[GOAL OF THE EXERCISE]: An exact copy of the lines from the top of the data through the line with "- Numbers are" is what you should give, with no pictures in it.

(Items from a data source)

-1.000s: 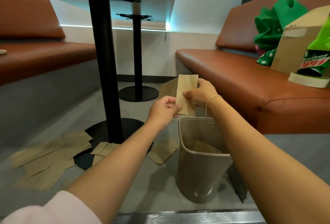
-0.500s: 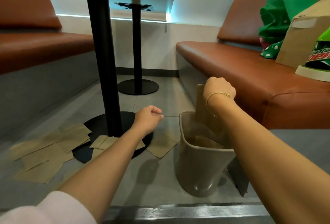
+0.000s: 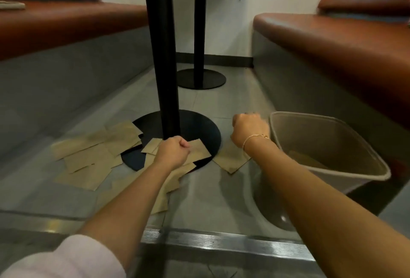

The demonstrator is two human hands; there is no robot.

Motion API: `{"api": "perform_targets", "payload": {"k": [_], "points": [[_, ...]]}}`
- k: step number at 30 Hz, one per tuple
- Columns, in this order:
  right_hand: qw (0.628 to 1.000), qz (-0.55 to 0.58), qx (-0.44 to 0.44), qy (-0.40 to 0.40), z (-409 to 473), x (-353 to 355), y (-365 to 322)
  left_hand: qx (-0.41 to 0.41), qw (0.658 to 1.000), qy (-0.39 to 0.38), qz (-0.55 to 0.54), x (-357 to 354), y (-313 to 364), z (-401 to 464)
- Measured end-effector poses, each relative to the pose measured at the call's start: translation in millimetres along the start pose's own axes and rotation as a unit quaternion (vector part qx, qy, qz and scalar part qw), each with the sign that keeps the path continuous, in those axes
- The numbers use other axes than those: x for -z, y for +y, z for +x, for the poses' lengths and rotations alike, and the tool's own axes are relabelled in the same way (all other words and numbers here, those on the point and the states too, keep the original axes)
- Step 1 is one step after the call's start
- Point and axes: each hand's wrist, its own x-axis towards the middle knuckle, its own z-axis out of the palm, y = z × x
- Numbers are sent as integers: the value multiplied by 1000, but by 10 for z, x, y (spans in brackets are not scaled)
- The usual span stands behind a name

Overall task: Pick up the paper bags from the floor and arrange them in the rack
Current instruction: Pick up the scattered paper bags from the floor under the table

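Hands, two, fisted, over scattered paper bags (image 3: 88,158); one rack (image 3: 328,151).

Two hands (image 3: 174,150), one bin (image 3: 328,151), two table posts (image 3: 160,55), two benches (image 3: 332,40)

Flat brown paper bags (image 3: 93,158) lie scattered and overlapping on the grey floor around the black round table base, one more (image 3: 230,159) lying just left of the tilted beige plastic bin (image 3: 355,144), inside which at least one bag (image 3: 307,159) rests.
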Motion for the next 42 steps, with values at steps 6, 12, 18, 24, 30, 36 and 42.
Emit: {"api": "perform_targets", "payload": {"k": [6,12,18,24,30,36,42], "points": [[992,-2,-2,-122,121,-890,-149,95,992,18,86,-59,-740,325],[982,-29,-15,-188,290,-1631,-93,98,967,-37,232,-285,-1155,605],[978,-55,-29,-201,485,-2069,30,45,947,-72,310,-512,-1350,877],[981,-38,-43,-187,645,-2292,110,32,929,-91,358,-557,-1541,1080],[977,-35,-27,-210,781,-2311,78,-23,878,-78,472,-632,-1495,1114],[975,-100,1,-197,838,-2315,115,-54,859,-79,502,-634,-1520,1152],[971,-129,21,-199,776,-2252,110,-34,864,-91,495,-578,-1514,1151]]}}
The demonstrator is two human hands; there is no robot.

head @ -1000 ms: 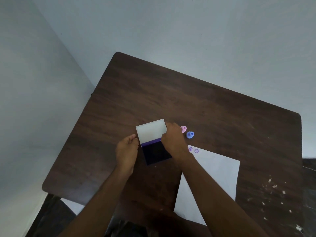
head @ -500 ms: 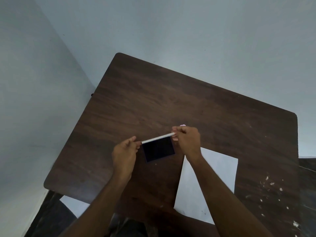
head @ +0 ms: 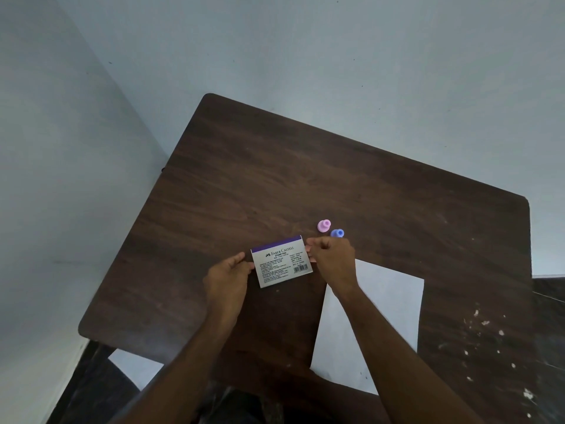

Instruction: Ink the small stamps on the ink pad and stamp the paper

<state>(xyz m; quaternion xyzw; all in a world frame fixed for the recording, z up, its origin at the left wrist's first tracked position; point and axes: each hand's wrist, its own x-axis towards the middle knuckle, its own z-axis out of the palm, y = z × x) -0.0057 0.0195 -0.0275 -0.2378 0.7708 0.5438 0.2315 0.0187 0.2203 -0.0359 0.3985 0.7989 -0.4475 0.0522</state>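
Flat rectangular closed stamp pad point(head: 282, 261) with printed lid, left hand point(head: 227, 278) and right hand point(head: 331, 258) pinching its short ends, dark woodgrain table point(head: 275, 179), two round plastic stamps, pink point(head: 324, 225) and blue point(head: 337, 233), smooth white paper point(head: 382, 301)

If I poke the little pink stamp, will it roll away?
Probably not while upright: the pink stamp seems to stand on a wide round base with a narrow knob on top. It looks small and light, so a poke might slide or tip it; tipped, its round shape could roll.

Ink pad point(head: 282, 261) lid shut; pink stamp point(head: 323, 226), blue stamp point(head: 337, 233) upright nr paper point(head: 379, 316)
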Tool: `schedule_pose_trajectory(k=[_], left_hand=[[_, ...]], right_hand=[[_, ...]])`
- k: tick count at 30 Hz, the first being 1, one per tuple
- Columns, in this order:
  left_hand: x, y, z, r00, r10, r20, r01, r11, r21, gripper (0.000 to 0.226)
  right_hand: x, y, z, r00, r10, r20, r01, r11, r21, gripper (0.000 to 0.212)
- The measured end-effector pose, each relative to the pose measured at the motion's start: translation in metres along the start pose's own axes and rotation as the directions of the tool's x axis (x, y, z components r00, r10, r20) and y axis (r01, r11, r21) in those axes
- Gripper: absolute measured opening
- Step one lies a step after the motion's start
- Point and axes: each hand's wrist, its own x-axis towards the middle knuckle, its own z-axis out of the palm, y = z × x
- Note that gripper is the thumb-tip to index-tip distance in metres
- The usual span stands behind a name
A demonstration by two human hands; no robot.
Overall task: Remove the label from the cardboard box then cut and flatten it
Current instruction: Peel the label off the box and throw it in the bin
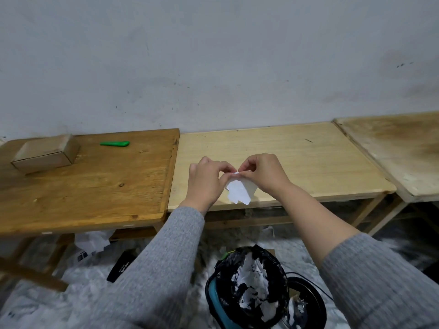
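Note:
A small closed cardboard box (46,153) lies on the dark wooden table (95,193) at the far left. A green cutter (115,143) rests behind it, near the wall. Over the front of the pale middle table (297,157), my left hand (206,181) and my right hand (263,174) both pinch the top of a crumpled white label (240,189). The label hangs down between the two hands, well away from the box.
A bin with a black bag (249,288), holding torn white paper, stands on the floor below my hands. White plastic bags (92,243) and a black item (121,267) lie under the tables. A third, stained table (399,148) is at the right.

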Motion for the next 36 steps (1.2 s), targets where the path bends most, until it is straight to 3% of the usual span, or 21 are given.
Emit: schedule_pose_trajectory(k=[4,11,15,20,24,30,36], left_hand=[[0.001,-0.008,-0.001,0.999,-0.012,-0.039,0.014,0.999,0.041,0.011],[0.004,-0.031,0.003,0.998,-0.065,0.007,0.065,0.996,-0.067,0.014],[0.007,-0.036,-0.002,0.984,-0.174,0.033,0.176,0.981,-0.079,0.014],[0.011,-0.037,-0.007,0.911,-0.403,0.089,0.412,0.876,-0.252,0.019],[0.012,-0.044,-0.001,0.836,-0.529,0.146,0.535,0.728,-0.428,0.023],[0.006,-0.046,-0.007,0.875,-0.477,0.083,0.457,0.756,-0.469,0.014],[-0.015,-0.036,0.006,0.814,-0.576,0.078,0.524,0.67,-0.526,0.009]], right_hand=[[0.007,-0.007,0.01,0.998,-0.016,0.065,0.018,0.999,-0.042,0.01],[0.016,-0.014,0.028,0.998,-0.014,0.055,0.017,0.998,-0.053,0.009],[0.016,-0.021,0.044,0.997,-0.076,0.024,0.078,0.994,-0.077,0.01],[0.018,-0.028,0.056,0.98,-0.184,-0.078,0.171,0.974,-0.15,0.011],[0.014,-0.031,0.062,0.957,-0.27,-0.107,0.245,0.948,-0.201,0.009],[0.008,-0.025,0.056,0.985,-0.126,-0.121,0.133,0.99,0.051,0.008],[-0.014,-0.018,0.058,0.996,-0.031,-0.087,0.042,0.99,0.135,0.01]])
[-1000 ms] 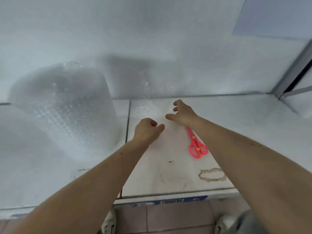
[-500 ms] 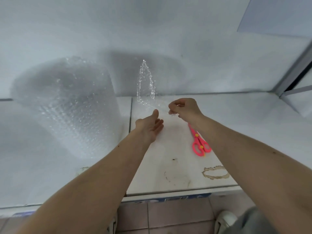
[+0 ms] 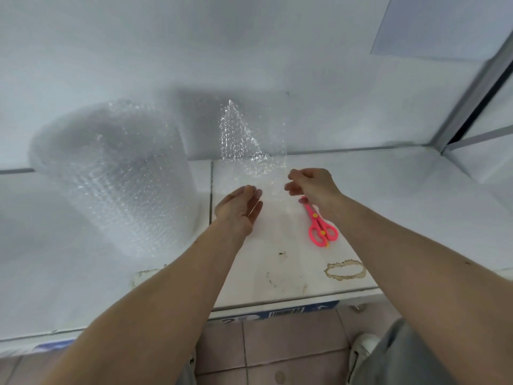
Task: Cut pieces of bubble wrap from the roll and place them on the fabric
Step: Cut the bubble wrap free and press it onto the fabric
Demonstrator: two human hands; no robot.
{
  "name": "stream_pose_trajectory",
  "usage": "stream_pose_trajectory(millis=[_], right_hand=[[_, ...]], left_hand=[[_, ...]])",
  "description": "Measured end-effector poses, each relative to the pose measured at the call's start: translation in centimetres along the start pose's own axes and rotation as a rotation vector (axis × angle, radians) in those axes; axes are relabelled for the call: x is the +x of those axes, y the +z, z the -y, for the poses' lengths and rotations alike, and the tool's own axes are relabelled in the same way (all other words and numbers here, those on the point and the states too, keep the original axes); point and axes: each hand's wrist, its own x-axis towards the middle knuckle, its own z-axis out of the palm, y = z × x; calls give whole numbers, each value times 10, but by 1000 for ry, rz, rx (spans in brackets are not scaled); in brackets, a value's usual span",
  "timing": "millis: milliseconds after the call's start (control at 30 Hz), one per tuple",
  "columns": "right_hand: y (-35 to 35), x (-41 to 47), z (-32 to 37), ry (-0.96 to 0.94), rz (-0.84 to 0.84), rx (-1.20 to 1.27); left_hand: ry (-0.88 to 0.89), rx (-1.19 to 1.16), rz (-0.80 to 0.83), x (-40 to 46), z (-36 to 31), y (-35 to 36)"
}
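A big roll of clear bubble wrap (image 3: 116, 184) stands upright on the left of the white table (image 3: 277, 279). A small cut piece of bubble wrap (image 3: 241, 140) is held upright above the table's middle, one top corner folded over. My right hand (image 3: 313, 187) pinches its lower right edge. My left hand (image 3: 236, 215) is open, palm turned right, fingertips at the piece's lower left edge. Pink scissors (image 3: 319, 226) lie shut on the table just below my right hand. White fabric (image 3: 55, 287) covers the surface left of the bare tabletop.
A white wall rises right behind the table. A grey metal frame (image 3: 472, 87) runs diagonally at the far right. A brown ring stain (image 3: 345, 270) marks the table near its front edge. Below are brown floor tiles (image 3: 277, 351) and a white shoe (image 3: 363, 348).
The piece of bubble wrap went from lying flat on the table to being lifted upright by my right hand. My left hand opened and turned its palm toward the piece.
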Motion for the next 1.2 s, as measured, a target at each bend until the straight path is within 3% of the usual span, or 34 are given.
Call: stream_pose_trajectory(millis=[167, 267, 767, 1100, 1200], right_hand=[[-29, -13, -22, -6, -78, -531], [-41, -23, -31, 66, -61, -714], [-40, -37, -34, 148, 20, -881], [-23, -47, -21, 1, 37, -1122], [-26, -49, -21, 35, 19, -1079]], left_hand=[[-15, -91, 20, -4, -3, 4], [-7, -96, 33, -5, -3, 6], [-54, -48, 81, 4, -6, 4], [-76, -61, 90, 5, -11, 8], [-79, -67, 87, 3, -14, 9]])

[SOLUTION TO THE PROBLEM]:
-1.000s: 
-0.500s: 
+0.000s: 

The demonstrator is two human hands; there is no robot.

Motion API: `{"api": "perform_targets", "payload": {"k": [_], "points": [[_, ...]]}}`
- k: step number at 30 Hz, one per tuple
- Columns, in this order:
  right_hand: qw (0.628 to 1.000), qz (-0.55 to 0.58), qx (-0.44 to 0.44), qy (-0.40 to 0.40), z (-409 to 473), x (-353 to 355), y (-365 to 322)
  left_hand: qx (-0.41 to 0.41), qw (0.658 to 1.000), qy (-0.39 to 0.38), qz (-0.55 to 0.54), x (-357 to 354), y (-313 to 364), z (-401 to 464)
- Measured end-effector poses, each relative to the pose measured at the call's start: translation in millimetres along the start pose's own axes and rotation as a unit quaternion (vector part qx, qy, qz and scalar part qw), each with the sign that keeps the path continuous, in those axes
- The numbers use other axes than those: x for -z, y for +y, z for +x, for the poses' lengths and rotations alike, and the tool's own axes are relabelled in the same way (all other words and numbers here, those on the point and the states too, keep the original axes)
- Step 1 is one step after the call's start
- Point and axes: each hand's wrist, its own x-axis towards the middle knuckle, its own z-axis out of the palm, y = z × x
- Numbers are sent as integers: the value multiplied by 1000, but by 10 for z, x, y (spans in brackets are not scaled)

The answer, as written, is complete.